[Problem]: In the entries that follow, find the line containing "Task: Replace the" and the line containing "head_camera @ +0", then retype exactly the lines from the first through the second, pictures excluded.

*** Exercise input Section Begins ***

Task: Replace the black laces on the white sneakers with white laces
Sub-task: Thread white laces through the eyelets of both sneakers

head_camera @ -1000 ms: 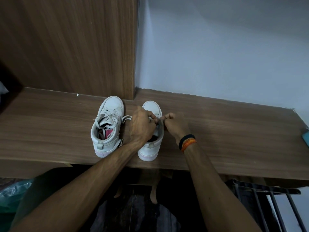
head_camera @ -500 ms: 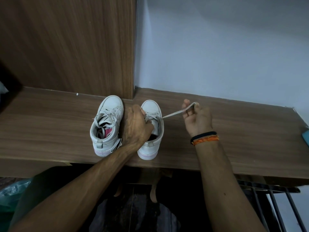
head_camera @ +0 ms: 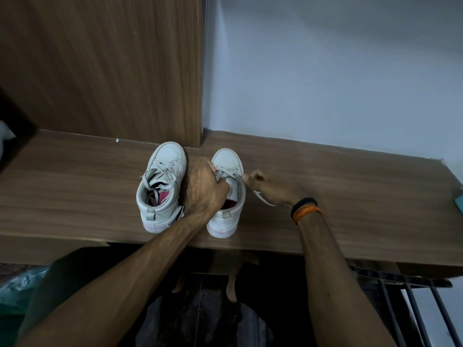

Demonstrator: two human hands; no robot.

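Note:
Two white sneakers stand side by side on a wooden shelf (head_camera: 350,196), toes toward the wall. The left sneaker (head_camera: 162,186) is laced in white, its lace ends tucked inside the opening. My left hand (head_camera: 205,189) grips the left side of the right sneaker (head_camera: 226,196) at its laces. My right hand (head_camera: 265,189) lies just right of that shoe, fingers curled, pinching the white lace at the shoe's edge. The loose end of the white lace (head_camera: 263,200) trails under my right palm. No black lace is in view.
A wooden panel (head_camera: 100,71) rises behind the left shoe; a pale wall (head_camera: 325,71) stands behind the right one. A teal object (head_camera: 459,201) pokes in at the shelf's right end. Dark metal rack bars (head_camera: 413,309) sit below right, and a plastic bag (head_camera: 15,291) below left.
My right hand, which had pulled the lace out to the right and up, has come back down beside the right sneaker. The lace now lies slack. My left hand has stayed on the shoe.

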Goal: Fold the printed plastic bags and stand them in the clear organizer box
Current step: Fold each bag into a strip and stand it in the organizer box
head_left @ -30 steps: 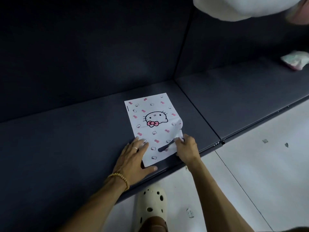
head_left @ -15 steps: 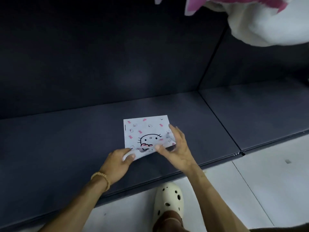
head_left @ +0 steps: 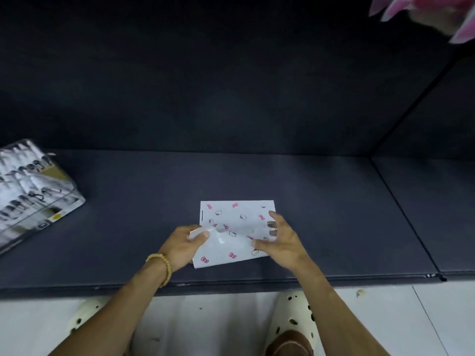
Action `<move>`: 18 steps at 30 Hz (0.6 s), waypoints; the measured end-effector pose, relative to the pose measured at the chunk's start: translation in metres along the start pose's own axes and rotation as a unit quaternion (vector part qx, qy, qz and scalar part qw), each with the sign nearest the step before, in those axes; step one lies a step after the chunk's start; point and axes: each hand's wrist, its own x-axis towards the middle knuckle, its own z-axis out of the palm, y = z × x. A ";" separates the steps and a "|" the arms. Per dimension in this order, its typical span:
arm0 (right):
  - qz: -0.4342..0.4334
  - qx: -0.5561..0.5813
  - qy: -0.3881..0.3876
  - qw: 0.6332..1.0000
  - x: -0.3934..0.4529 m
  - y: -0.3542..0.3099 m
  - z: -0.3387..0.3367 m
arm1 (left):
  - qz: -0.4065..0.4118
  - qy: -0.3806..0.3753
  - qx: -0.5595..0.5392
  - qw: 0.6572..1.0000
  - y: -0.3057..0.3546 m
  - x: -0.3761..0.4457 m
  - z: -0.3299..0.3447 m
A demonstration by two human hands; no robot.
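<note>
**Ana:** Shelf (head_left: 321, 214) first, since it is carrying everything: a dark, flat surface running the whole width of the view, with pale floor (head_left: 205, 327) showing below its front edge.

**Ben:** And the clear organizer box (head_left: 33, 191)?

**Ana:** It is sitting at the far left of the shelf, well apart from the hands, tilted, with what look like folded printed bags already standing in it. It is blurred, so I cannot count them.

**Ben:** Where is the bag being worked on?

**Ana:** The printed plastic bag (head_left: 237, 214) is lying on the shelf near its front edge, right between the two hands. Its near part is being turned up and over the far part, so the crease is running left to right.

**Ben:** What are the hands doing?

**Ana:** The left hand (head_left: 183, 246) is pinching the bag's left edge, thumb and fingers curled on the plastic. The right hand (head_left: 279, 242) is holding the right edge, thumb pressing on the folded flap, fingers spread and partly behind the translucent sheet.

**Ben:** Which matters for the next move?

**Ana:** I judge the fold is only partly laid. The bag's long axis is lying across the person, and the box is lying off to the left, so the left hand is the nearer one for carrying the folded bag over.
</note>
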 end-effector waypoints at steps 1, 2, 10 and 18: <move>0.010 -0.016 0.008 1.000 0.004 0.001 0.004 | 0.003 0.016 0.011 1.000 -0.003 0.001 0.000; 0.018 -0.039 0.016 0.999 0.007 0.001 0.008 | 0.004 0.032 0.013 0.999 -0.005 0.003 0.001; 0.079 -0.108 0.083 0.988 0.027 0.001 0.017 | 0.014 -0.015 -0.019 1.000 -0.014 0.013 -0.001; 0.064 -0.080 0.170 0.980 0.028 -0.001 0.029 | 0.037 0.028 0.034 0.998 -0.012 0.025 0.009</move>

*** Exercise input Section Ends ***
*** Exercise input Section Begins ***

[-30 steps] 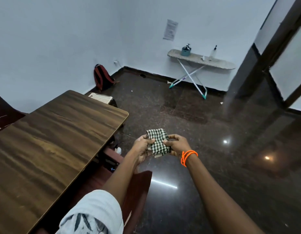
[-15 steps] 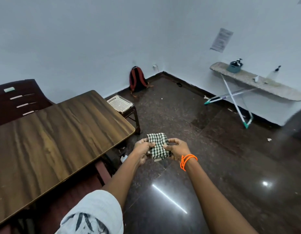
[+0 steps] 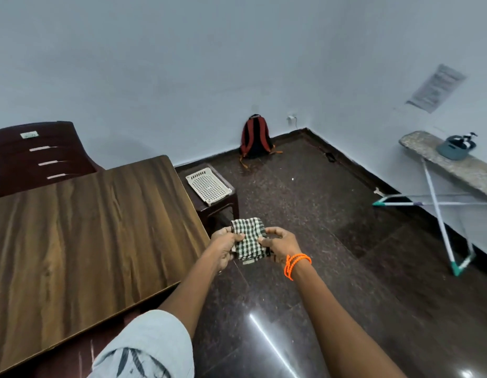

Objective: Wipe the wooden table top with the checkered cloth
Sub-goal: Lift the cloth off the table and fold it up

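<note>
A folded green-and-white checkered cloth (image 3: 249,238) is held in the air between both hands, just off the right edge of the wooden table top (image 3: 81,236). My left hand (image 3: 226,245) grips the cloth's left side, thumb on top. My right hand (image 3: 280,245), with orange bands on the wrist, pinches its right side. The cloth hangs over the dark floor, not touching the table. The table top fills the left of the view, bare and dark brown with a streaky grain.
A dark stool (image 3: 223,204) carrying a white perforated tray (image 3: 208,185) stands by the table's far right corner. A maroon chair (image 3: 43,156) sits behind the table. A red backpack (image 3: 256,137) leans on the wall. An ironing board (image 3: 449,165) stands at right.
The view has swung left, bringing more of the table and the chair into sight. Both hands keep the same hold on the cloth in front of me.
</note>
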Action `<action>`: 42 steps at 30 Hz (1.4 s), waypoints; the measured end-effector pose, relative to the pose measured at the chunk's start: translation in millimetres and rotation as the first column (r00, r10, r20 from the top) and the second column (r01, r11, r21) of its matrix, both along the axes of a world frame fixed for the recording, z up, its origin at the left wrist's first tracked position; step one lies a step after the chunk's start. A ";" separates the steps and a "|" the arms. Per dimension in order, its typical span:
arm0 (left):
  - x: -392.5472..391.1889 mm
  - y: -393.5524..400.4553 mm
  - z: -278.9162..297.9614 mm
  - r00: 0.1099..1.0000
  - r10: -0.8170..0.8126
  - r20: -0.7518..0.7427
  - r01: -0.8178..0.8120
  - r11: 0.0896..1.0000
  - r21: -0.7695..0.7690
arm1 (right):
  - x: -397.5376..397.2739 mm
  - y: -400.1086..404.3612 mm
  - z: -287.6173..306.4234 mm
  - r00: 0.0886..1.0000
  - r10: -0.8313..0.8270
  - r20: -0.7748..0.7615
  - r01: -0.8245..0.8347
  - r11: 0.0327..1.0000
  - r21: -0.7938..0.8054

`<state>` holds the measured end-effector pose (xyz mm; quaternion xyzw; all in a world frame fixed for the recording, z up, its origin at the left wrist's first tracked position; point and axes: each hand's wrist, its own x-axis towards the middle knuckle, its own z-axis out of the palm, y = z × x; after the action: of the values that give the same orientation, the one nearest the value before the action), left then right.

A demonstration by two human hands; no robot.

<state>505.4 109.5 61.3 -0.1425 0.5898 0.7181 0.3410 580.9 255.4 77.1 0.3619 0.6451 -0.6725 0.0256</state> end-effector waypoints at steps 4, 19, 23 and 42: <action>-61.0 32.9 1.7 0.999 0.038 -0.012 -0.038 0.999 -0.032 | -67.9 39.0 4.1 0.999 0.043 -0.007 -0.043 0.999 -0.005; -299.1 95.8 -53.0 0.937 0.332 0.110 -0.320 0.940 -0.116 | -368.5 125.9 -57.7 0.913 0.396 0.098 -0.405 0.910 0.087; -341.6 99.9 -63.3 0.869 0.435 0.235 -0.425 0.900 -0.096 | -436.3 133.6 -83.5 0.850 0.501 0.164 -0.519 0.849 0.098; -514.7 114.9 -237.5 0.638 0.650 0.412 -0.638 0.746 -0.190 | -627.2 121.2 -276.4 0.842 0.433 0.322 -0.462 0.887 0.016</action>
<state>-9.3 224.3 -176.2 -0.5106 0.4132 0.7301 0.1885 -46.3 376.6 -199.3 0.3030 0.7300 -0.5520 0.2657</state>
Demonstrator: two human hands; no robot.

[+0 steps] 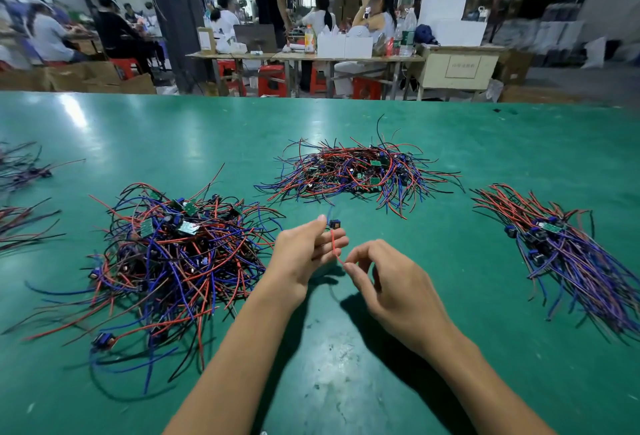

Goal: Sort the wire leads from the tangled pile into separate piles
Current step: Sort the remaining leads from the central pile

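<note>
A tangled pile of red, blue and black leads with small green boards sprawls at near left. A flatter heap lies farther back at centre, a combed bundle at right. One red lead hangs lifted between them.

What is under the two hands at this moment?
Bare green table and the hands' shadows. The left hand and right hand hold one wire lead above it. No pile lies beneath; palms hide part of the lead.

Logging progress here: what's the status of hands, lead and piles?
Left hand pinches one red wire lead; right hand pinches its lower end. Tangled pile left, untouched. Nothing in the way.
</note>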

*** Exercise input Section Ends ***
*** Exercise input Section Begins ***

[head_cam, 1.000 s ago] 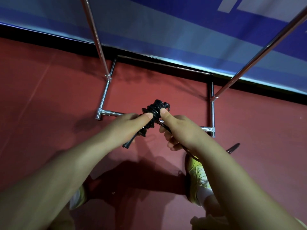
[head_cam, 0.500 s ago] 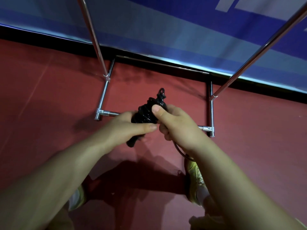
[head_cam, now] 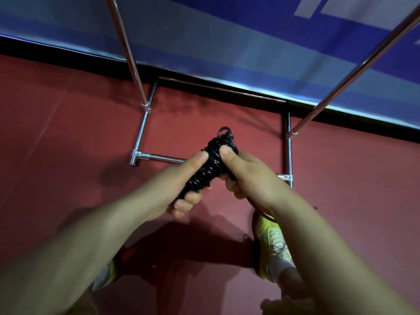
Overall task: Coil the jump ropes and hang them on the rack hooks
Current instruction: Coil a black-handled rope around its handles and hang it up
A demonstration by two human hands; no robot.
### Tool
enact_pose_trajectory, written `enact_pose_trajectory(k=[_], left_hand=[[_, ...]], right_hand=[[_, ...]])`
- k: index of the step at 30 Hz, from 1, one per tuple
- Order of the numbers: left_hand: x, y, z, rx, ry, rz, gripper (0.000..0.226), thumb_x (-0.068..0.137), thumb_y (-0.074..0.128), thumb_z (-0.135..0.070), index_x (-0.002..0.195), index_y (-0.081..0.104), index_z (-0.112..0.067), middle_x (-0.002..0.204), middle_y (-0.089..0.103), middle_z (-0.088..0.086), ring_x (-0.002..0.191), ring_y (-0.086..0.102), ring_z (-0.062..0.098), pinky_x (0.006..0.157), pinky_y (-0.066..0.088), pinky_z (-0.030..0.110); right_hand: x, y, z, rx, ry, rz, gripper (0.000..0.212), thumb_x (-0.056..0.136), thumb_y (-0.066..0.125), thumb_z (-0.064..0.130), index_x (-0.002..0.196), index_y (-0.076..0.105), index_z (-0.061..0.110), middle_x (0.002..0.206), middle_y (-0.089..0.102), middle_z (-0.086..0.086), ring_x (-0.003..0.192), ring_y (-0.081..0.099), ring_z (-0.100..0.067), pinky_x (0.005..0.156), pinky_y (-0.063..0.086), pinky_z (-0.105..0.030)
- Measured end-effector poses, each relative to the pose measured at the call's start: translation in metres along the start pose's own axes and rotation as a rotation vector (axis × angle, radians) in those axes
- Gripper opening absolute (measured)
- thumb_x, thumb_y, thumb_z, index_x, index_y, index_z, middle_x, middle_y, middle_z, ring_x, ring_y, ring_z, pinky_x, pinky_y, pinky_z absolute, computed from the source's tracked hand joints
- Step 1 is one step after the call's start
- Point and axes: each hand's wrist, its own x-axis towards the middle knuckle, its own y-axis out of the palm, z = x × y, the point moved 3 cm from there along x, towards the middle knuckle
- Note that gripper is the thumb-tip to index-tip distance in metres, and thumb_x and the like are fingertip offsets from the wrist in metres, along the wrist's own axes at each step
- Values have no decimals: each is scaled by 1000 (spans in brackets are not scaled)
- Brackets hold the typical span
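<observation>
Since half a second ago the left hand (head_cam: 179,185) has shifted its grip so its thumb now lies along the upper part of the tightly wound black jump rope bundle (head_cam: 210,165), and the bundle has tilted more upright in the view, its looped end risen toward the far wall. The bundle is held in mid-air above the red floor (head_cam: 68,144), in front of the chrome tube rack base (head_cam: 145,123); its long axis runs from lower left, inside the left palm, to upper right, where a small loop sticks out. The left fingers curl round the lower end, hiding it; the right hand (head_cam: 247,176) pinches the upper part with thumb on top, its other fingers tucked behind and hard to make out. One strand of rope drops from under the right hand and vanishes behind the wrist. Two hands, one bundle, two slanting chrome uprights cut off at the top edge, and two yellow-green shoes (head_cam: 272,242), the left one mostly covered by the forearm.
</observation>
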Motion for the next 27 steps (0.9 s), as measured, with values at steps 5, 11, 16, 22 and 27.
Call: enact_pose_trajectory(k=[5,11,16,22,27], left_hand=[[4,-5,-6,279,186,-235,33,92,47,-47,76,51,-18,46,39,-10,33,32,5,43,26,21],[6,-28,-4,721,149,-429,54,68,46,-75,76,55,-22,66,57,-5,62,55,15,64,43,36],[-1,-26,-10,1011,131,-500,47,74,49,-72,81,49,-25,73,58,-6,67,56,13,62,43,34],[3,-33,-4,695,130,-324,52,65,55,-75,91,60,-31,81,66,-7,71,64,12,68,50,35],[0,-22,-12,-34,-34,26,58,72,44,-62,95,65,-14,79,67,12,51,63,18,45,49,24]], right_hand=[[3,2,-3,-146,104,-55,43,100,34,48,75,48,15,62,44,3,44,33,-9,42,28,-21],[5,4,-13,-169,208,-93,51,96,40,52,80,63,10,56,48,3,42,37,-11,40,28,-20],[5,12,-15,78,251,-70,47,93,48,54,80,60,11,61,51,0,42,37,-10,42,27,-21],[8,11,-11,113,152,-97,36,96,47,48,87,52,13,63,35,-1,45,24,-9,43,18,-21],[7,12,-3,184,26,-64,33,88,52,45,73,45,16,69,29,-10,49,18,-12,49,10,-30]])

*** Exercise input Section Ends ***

[Solution below]:
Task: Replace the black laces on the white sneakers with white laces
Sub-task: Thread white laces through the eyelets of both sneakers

head_camera @ -1000 ms: 
head_camera @ -500 ms: 
head_camera @ +0 ms: 

Nothing else belongs in this output.